Listen to my favorite song right now, "It's Obvious."
Child is abuse is no laughing matter, but sometimes a song about is. Of all the pop songs about child abuse, "Hell is for Children" by Pat Benatar is by far the most hilarious. I can't believe we didn't use it in MilkMilkLemonade.
Be a good little girl and don't tell mommy a thing.
Be a good little boy and you'll get a new toy. Tell grandma you fell off the swing.
I had this cassette when I was a little gayling and it got so worn out from my choreographic laughably literal dance interpretations to it that it would barely play.Special props also go to benatar for penning the excellent theme song to the excellent film, The Legend of Billie Jean (which is also about rebelling against child abuse, weirdly.)
If I were to pick a second most hilarious song about child abuse it would have to be "When the Children Cry" by White Lion. Speaking of, I clearly remember my soccer coach calling White Lion a "bunch of fags." Talk about child abuse!
I hate New Year's Eve. A lot. There's so much pressure to have an amazing night that changes you life or something. I don't even have plans yet. Part of me just want to go home and watch 200 Cigarettes, one of those mediocre movies that you love anyway just because they came at a particular time in your life.
200 Cigarettes, if you haven't seen it, revolves around bohemians in New York's East Village on New Year's Eve in 1981. It came out in 1999, long before the craze of 80's nostalgia, when I was a senior in high school and living in a small town in Washington State that I hated. Living in New York was a vague dream of mine and people made fun of me because I liked new wave music, which was old and totally passe. I hate "cool" taste too. I liked Built to Spill and Sleater-Kinney and all the bands I was supposed to like. But my first loves were new wave and classic punk.(All of those people regretted it in a couple of years when it became cool and I became a valuable resource in discovering cool new wave and punk bands.)
At any rate, I was waiting for a movie like 200 Cigarettes. The final result was a little disappointing, sure, but there's still a lot of good stuff. The cast is amazing. The costumes and soundtrack are to die for. Plus... 80's New York! That can't be beat, except maybe by 70's New York.
Also, it's always nice to see pre-surgery nightmare Courtney Love, who was another teenage obsession of mine.

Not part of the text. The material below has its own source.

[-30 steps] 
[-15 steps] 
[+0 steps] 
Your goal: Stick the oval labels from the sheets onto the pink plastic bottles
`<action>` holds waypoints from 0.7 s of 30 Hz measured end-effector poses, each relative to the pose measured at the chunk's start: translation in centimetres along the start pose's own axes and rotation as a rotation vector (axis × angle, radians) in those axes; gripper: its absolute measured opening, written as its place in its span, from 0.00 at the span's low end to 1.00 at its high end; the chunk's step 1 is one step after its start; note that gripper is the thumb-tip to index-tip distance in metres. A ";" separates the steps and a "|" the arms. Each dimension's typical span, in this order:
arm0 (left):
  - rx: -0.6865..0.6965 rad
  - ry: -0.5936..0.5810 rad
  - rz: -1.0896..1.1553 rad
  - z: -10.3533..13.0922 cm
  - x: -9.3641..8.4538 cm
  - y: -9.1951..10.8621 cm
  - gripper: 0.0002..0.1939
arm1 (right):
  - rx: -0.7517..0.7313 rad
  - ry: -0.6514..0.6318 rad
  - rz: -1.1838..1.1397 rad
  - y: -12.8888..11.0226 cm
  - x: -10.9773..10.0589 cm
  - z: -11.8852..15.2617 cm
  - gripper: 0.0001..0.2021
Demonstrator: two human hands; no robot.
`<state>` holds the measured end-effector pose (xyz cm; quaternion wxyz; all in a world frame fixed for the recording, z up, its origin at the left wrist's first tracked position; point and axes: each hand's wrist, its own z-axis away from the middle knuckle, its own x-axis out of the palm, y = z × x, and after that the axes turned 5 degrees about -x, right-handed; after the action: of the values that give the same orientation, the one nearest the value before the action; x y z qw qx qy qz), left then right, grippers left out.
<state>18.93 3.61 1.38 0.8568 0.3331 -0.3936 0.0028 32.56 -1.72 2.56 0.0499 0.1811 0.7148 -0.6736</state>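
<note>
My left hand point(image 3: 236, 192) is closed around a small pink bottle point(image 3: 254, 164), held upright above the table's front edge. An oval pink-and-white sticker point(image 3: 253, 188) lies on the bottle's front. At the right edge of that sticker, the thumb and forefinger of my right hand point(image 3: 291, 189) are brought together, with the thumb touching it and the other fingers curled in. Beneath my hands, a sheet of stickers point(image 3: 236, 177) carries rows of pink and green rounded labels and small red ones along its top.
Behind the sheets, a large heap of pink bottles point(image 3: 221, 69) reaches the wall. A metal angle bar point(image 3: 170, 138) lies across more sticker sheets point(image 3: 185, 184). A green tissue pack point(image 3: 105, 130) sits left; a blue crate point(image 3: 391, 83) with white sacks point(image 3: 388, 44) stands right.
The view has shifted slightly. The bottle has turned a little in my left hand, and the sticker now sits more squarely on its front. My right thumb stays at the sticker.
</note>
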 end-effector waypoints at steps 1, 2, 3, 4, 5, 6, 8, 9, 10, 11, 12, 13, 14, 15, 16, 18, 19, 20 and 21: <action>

God, how I miss Courtney Love. Oh, she filled me with hometown pride. Remember when she crashed that Madonna interview? You don't? Here it is:
Amazing. Let's revisit Hole, shall we?
P.S. I guess I'm just a nostalgic person. Now I'm missing the 90's.
I cry every time I hear the Darlene Love song "Christmas (Baby Please Come Home)." Every single time, including in the opening of my favorite Christmas movie, Gremlins. It's truly one of the greats.